After announcing just yesterday that he feared imminent political prosecution, billionaire Kremlin critic Alexander Lebedev has been charged with ‘hooliganism motivated by political hatred’ over his role in a fistfight on television last year.  The Moscow Times reports that ‘Lebedev punched [real estate mogul Sergei] Polonsky several times in the face over a perceived slight on the talk show NTVshniki’ (although video of the event reveals two swings, neither of which seems squarely to meet their target).  In any case, the charge is the same as the one used to prosecute Pussy Riot, and if convicted, Lebedev could face up to five years in prison.  He has been asked, and has refused, to sign a document that would prevent him from leaving Russia.
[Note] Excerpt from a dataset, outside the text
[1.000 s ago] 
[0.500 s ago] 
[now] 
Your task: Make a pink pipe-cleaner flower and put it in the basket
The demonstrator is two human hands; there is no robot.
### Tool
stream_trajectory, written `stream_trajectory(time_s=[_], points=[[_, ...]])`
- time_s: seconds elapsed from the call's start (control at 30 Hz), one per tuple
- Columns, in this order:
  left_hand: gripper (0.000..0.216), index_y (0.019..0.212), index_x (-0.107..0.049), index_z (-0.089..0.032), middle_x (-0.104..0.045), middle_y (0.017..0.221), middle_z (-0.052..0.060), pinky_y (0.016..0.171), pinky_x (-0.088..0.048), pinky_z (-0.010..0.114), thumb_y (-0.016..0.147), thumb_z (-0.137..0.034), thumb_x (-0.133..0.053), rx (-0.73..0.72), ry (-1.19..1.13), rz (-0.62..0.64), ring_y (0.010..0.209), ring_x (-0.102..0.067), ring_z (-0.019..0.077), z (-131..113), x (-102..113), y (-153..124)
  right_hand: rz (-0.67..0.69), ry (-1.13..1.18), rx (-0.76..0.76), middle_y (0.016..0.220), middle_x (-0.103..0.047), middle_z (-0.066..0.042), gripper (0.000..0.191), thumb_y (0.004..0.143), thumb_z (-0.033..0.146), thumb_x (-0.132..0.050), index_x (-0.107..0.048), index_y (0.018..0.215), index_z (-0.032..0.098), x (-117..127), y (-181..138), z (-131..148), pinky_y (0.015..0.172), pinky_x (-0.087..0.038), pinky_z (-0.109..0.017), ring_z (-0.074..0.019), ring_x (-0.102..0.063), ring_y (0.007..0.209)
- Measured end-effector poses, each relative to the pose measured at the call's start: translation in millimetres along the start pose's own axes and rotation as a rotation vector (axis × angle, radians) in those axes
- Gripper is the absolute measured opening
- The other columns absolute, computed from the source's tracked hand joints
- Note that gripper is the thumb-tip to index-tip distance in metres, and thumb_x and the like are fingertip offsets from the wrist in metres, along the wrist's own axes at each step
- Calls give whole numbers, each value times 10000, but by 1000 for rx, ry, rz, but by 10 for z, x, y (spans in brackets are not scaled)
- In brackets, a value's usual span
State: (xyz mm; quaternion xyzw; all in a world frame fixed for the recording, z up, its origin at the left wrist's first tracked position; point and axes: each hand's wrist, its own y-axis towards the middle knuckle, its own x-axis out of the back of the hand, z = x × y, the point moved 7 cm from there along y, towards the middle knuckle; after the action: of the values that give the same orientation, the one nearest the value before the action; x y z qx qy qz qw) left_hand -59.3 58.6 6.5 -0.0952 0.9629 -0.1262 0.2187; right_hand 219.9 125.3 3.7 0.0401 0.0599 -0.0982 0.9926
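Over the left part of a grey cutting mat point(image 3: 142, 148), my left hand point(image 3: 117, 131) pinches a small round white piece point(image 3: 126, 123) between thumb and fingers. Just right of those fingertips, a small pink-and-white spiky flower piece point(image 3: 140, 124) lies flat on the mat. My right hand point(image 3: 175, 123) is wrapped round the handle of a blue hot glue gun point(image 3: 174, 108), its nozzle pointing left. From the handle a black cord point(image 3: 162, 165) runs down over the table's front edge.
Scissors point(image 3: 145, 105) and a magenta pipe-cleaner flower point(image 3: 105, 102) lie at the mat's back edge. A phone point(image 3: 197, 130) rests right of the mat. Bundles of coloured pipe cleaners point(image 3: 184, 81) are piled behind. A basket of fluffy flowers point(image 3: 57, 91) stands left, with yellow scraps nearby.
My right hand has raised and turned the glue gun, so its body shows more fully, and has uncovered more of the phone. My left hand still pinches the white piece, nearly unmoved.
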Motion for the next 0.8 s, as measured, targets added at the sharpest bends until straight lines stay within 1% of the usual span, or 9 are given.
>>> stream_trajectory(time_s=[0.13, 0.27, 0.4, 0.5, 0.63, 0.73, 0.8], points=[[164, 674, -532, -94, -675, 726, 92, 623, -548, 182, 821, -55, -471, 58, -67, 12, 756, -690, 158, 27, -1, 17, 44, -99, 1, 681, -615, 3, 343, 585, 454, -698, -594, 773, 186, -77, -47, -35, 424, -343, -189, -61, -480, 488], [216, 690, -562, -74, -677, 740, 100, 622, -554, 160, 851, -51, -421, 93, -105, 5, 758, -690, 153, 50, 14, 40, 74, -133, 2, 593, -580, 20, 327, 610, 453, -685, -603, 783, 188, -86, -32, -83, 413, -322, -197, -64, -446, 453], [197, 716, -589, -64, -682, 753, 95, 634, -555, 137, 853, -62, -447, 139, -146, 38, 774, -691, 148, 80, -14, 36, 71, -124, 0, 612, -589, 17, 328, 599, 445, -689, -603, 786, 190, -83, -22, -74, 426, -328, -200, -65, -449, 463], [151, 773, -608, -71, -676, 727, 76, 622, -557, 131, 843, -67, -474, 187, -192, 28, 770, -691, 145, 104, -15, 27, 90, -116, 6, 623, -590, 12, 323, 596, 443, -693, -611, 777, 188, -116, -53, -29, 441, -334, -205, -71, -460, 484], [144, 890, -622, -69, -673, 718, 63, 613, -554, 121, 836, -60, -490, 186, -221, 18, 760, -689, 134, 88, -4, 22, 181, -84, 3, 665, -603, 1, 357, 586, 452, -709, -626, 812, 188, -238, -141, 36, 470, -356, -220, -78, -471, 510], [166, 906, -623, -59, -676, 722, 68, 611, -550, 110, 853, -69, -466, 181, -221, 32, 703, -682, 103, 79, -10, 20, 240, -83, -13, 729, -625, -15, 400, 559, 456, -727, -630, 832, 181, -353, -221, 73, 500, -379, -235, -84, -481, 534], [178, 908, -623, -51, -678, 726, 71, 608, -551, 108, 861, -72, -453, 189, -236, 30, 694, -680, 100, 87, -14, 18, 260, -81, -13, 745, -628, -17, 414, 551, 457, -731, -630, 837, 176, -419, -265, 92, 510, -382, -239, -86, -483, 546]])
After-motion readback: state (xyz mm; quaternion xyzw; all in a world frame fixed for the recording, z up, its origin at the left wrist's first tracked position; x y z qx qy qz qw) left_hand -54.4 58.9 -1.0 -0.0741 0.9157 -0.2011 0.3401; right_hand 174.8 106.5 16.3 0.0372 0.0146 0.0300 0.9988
If there is any doubt about the political nature of these charges, there are two important things to note: first, that Lebedev’s National Reserve Bank has agreed to put out a debit card that will see a part of all expenditures donated to Alexei Navalny’s anti-corruption project, RosPil; second, that Navalny is the opposition’s most likely candidate to run in a future presidential election, and that he too has been charged (with economic crimes) and faces jail.  These new charges against Lebedev are part of the Kremlin’s current offensive on all dissenting voices.
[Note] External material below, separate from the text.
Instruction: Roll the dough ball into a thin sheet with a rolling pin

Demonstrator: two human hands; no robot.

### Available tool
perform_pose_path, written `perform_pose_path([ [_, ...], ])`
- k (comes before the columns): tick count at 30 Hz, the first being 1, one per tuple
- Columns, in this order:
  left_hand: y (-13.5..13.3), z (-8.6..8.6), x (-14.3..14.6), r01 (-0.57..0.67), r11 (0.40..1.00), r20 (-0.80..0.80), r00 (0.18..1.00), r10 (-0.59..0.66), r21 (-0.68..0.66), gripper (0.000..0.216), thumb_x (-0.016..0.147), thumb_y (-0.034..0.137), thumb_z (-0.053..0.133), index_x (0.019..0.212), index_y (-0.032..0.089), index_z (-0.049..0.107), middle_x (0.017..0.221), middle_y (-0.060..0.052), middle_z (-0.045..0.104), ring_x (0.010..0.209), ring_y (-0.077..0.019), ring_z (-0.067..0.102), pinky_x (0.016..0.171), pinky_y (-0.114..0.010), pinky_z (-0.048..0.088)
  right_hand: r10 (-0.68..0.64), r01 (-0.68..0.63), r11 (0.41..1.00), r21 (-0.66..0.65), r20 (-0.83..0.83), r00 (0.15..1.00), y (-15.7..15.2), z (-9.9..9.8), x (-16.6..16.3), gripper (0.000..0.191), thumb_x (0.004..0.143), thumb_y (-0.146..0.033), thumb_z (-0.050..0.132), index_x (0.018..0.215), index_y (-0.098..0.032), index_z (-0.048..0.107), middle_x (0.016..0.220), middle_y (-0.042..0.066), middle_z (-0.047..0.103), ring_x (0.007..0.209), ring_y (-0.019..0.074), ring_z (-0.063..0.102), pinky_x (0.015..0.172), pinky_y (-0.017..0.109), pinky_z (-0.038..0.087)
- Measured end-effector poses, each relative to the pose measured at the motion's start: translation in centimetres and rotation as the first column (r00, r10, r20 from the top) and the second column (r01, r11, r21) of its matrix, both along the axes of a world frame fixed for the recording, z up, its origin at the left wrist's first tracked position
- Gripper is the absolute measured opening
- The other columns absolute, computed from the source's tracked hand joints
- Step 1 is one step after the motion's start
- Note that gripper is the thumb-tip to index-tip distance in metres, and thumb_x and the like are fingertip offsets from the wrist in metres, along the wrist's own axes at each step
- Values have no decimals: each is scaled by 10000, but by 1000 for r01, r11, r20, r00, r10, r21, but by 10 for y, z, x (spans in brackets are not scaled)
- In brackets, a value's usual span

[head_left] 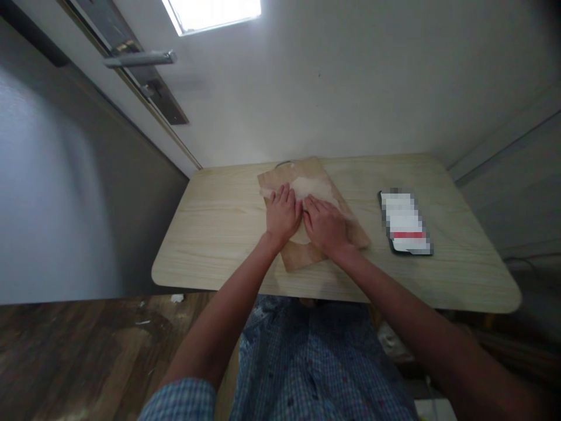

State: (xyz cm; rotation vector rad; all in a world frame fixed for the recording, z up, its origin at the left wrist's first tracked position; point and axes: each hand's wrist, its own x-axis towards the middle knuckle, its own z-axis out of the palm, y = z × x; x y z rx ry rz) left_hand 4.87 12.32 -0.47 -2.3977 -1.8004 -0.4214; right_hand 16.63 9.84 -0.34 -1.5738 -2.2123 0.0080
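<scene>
A flat brown rectangular piece (302,257), which looks like a paper bag, lies slanted on the pale wooden table. Across its middle is a paler, whitish patch (309,184). My left hand (283,216) rests on it palm down, fingers stretched out toward the far edge. Beside it, my right hand (326,225) also lies flat on the piece, its fingers pointing inward to the left. The thumbs nearly meet, and the hands cover the centre of the piece. A thin dark loop (284,163) shows at its far edge.
A phone (405,223) with a blurred screen lies on the table (210,234) to the right. Behind the table stands a white door (350,88) with a metal handle (140,58). Scraps (177,297) lie on the wooden floor at the left.
</scene>
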Motion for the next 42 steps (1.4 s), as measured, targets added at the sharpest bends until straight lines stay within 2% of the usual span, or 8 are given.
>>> perform_pose_path([
  [4, 28, 8, 1, 171, 982, -53, 983, -175, -76, 420, 878, 307, 241, 1133, 65, 472, 1242, -164, 457, 1168, -220, 391, 982, -369, 256, -73, 73, 997, 1, -3, 997, 10, -7, 3, 407, 855, -274, 290, 1182, -108, 467, 1244, 123, 471, 1127, 225, 427, 932, 392, 305],
  [7, 44, 10, 5, 261, 956, -60, 961, -271, -130, 409, 882, 318, 233, 1142, 120, 478, 1236, -118, 475, 1185, -199, 367, 1000, -379, 224, -89, 89, 996, 14, 19, 996, 19, -9, 7, 420, 855, -283, 293, 1215, -118, 433, 1283, 120, 426, 1206, 238, 328, 961, 442, 253],
  [13, 62, 6, 18, 194, 974, 3, 981, -195, -118, 416, 883, 320, 216, 1227, 191, 410, 1317, -52, 390, 1250, -209, 253, 1020, -412, 159, -123, 124, 992, -22, 69, 990, 38, -5, 13, 432, 864, -274, 262, 1236, -106, 404, 1298, 123, 406, 1208, 257, 315, 958, 453, 238],
  [17, 75, 7, 28, 175, 974, 58, 984, -168, -142, 411, 888, 301, 178, 1172, 224, 466, 1251, -33, 468, 1198, -187, 337, 1012, -381, 180, -125, 131, 989, -63, 82, 989, 53, -4, 20, 428, 869, -264, 247, 1247, -116, 385, 1291, 134, 412, 1198, 254, 329, 946, 457, 244],
  [22, 91, 10, 35, 157, 967, 90, 986, -141, -201, 420, 889, 318, 160, 1046, 217, 536, 1133, -47, 545, 1099, -191, 429, 944, -333, 274, -119, 125, 987, -97, 74, 990, 68, -1, 26, 418, 876, -269, 227, 1231, -130, 398, 1266, 132, 440, 1185, 262, 340, 928, 474, 252],
  [30, 111, 8, 43, 152, 968, 158, 980, -122, -199, 376, 872, 348, 223, 923, 201, 565, 1062, -68, 552, 1079, -246, 430, 898, -366, 304, -129, 132, 986, -104, 30, 991, 84, 0, 32, 425, 889, -307, 186, 1198, -132, 421, 1232, 143, 460, 1169, 280, 346, 900, 505, 267],
  [36, 123, 9, 50, 129, 966, 219, 972, -80, -223, 310, 863, 373, 269, 1003, 228, 505, 1074, -57, 530, 1118, -242, 399, 886, -342, 324, -175, 181, 974, -137, 52, 983, 96, 5, 33, 401, 877, -256, 211, 1146, -90, 459, 1177, 168, 494, 1121, 301, 392, 878, 500, 294],
  [42, 139, 9, 61, 102, 963, 170, 984, -61, -248, 350, 864, 424, 249, 1078, 234, 451, 1103, -42, 520, 1075, -216, 440, 883, -321, 328, -206, 215, 952, -218, 60, 977, 111, 8, 38, 388, 861, -252, 227, 1055, -91, 522, 1019, 157, 558, 980, 264, 490, 796, 401, 384],
])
Lebedev’s lawyer, Genri Reznik, says the charges against the media magnate were ‘absolutely made up’, and that his client ‘has many ‘sins’ (in the eyes of the Kremlin)’.  Lebedev has also claimed that he is the subject of a harassment campaign:

“They are hoping I will leave the country,” Lebedev said. “It’s a standard procedure: first they go against your business, then second is a smear campaign and third is the most threatening weapon – first the threat of prison and then, if you don’t emigrate, you go to trial on some fabricated case.”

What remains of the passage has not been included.